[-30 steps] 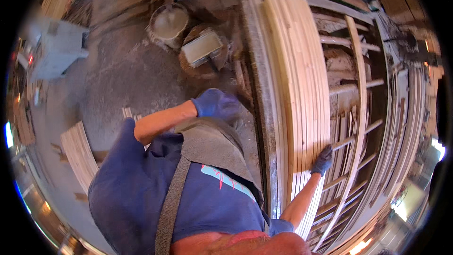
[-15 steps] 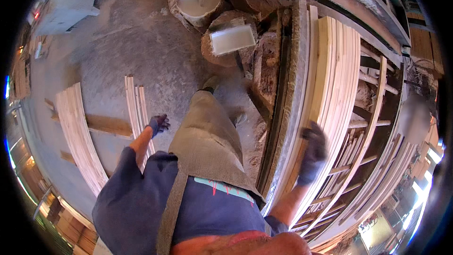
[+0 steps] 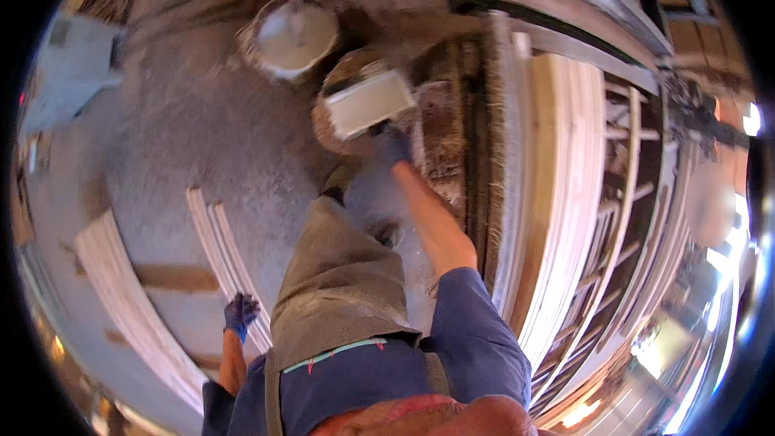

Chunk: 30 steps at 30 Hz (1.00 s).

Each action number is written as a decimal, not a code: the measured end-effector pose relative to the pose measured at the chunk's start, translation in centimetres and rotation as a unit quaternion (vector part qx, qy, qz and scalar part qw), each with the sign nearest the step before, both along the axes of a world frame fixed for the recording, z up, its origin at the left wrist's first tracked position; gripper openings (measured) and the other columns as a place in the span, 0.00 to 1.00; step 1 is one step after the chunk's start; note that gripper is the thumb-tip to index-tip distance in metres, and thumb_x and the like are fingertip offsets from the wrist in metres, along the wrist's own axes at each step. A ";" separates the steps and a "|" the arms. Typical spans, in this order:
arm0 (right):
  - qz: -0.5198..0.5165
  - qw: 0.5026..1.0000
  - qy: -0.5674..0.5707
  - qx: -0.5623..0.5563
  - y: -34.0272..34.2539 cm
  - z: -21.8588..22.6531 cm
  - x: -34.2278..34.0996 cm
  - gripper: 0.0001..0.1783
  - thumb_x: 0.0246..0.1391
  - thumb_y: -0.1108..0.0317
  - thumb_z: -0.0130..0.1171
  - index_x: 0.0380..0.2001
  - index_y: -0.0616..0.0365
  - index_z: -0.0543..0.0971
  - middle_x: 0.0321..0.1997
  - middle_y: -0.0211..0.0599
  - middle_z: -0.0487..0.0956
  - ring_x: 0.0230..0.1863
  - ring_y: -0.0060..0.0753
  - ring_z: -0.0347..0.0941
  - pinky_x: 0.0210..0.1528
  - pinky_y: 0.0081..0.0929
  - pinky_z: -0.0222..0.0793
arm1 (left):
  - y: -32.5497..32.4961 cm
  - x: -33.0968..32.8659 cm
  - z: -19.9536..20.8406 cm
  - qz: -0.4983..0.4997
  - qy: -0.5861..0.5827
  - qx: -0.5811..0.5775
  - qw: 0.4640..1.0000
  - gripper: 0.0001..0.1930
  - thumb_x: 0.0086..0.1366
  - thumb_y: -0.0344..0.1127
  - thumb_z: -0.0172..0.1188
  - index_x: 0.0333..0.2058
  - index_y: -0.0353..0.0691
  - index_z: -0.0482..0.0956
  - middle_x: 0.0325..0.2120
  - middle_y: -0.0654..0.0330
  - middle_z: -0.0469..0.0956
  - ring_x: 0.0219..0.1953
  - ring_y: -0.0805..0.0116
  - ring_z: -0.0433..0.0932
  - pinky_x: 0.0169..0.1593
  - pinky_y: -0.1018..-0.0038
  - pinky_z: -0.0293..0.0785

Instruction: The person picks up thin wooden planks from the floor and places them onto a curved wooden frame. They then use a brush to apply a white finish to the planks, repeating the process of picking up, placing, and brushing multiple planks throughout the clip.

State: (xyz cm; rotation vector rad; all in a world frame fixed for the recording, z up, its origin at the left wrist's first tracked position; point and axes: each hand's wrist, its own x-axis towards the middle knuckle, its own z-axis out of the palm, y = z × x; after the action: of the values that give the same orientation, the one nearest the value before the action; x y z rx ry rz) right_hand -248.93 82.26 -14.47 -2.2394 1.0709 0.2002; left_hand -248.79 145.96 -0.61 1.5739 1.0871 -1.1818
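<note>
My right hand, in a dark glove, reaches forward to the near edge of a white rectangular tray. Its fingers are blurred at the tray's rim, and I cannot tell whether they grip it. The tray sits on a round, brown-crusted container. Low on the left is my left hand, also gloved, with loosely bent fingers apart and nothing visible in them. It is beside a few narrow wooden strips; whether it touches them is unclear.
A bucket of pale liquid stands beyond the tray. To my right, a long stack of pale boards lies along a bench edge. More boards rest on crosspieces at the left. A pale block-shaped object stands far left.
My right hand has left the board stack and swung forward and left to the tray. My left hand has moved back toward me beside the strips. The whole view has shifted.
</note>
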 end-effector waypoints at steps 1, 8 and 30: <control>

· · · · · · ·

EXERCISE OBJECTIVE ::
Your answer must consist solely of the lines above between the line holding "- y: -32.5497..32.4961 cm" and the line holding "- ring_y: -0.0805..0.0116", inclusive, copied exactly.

EXERCISE SOLUTION ::
  - y: -32.5497..32.4961 cm
  - x: -33.0968..32.8659 cm
  - z: -19.9536..20.8406 cm
  - qz: -0.4983..0.4997
  - qy: -0.5861..0.5827
  - qx: -0.5811..0.5775
  - qw: 0.4640..1.0000
  - gripper: 0.0001..0.1930
  - thumb_x: 0.0086..0.1366
  - thumb_y: -0.0344..0.1127
  - thumb_z: -0.0172..0.1188
  - index_x: 0.0333..0.2058
  - index_y: -0.0353..0.0691
  - index_z: -0.0482..0.0956
  - middle_x: 0.0325..0.2120
  - middle_y: -0.0654..0.0330
  - middle_z: -0.0469..0.0956
  - ring_x: 0.0219..0.1953
  - ring_y: -0.0805..0.0116

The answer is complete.